Notice: Deadline Extention

The submission deadline is now extended to Sept. 22, 2010 to accommodate those papers that are related and almost been finishing.


We define deep learning techniques as machine learning techniques that involve at least three processing steps from the input to the output. The model parameters in the deep learning systems should be learned instead of manually set. We encourage submissions related to the new models such as deep belief network as well as recent advances of earlier models such as hierarchical HMMs, hierarchical point-process models, hidden dynamic models, tandem-architecture, multi-level detection-based architectures, and hierarchical/deep-structured conditional random fields. However, the submissions must have specific connection to audio, speech, and/or language processing.

Call for papers in PDF and Text formats.

Call for Papers:

Over the past 25 years or so, speech recognition technology has been dominated largely by hidden Markov models (HMMs).
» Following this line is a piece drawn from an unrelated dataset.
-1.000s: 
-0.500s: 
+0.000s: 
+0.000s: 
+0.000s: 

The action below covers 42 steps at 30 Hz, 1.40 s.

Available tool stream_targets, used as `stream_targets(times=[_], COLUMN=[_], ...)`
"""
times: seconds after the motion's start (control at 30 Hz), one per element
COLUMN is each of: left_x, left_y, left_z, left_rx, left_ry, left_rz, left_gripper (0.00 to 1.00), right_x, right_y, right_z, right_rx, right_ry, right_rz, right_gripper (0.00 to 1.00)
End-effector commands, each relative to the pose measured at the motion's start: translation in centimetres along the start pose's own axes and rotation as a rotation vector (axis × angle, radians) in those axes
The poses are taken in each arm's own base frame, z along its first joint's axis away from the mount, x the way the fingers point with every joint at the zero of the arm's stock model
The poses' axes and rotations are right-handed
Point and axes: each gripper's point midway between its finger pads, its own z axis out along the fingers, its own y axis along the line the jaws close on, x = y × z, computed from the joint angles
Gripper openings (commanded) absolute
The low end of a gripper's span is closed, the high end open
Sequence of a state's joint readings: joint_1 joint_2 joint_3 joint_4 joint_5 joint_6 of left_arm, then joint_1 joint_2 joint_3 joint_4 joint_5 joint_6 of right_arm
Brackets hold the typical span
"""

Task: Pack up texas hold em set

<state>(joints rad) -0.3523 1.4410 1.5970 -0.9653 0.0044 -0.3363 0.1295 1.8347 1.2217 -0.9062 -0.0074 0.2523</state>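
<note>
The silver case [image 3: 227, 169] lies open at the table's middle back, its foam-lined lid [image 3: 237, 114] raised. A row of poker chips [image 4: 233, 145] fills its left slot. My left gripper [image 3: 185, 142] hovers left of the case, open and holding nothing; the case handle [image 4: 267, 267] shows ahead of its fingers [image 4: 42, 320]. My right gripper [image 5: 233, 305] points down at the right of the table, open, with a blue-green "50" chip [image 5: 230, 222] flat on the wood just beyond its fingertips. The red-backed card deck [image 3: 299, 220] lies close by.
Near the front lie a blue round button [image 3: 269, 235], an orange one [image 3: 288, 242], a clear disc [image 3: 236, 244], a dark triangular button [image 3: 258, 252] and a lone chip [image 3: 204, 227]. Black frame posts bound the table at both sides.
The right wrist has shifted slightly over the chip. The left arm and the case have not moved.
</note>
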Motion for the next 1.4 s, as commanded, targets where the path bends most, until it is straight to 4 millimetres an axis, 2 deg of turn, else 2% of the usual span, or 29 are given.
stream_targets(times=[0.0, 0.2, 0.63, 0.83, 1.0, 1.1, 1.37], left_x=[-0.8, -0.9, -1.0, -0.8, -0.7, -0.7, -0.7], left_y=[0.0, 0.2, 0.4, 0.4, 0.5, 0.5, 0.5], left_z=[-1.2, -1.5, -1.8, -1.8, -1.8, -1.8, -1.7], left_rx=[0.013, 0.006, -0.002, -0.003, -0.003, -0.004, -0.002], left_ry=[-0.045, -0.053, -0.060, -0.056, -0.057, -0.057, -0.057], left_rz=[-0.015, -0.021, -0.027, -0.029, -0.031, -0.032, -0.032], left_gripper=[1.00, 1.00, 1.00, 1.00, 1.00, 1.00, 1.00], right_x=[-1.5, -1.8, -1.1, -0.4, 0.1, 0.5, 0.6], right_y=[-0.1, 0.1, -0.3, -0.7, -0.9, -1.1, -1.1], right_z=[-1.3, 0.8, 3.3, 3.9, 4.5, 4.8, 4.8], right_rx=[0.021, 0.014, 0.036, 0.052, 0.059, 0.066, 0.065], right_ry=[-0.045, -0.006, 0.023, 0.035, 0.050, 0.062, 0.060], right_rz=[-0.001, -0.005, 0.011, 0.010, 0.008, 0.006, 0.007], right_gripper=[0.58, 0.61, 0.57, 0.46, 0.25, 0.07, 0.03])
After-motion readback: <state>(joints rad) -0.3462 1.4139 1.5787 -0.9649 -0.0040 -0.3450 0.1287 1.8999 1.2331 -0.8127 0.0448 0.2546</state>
Significant technological success has been achieved using complex and carefully engineered variants of HMMs. Next generation technologies require solutions to technical challenges presented by diversified deployment environments. These challenges arise from the many types of variability present in the speech signal itself. Overcoming these challenges is likely to require "deep" architectures with efficient and effective learning algorithms.

There are three main characteristics in the deep learning paradigm: 1) layered architecture; 2) generative modeling at the lower layer(s); and 3) unsupervised learning at the lower layer(s) in general. For speech and language processing and related sequential pattern recognition applications, some attempts have been made in the past to develop layered computational architectures that are "deeper" than conventional HMMs, such as hierarchical HMMs, hierarchical point-process models, hidden dynamic models, layered multilayer perceptron, tandem-architecture neural-net feature extraction, multi-level detection-based architectures, deep belief networks, hierarchical conditional random field, and deep-structured conditional random field. While positive recognition results have been reported, there has been a conspicuous lack of systematic learning techniques and theoretical guidance to facilitate the development of these deep architectures. Recent communication between machine learning researchers and speech and language processing researchers revealed a wealth of research results pertaining to insightful applications of deep learning to some classical speech recognition and language processing problems. These results can potentially further advance the state of the arts in speech and language processing.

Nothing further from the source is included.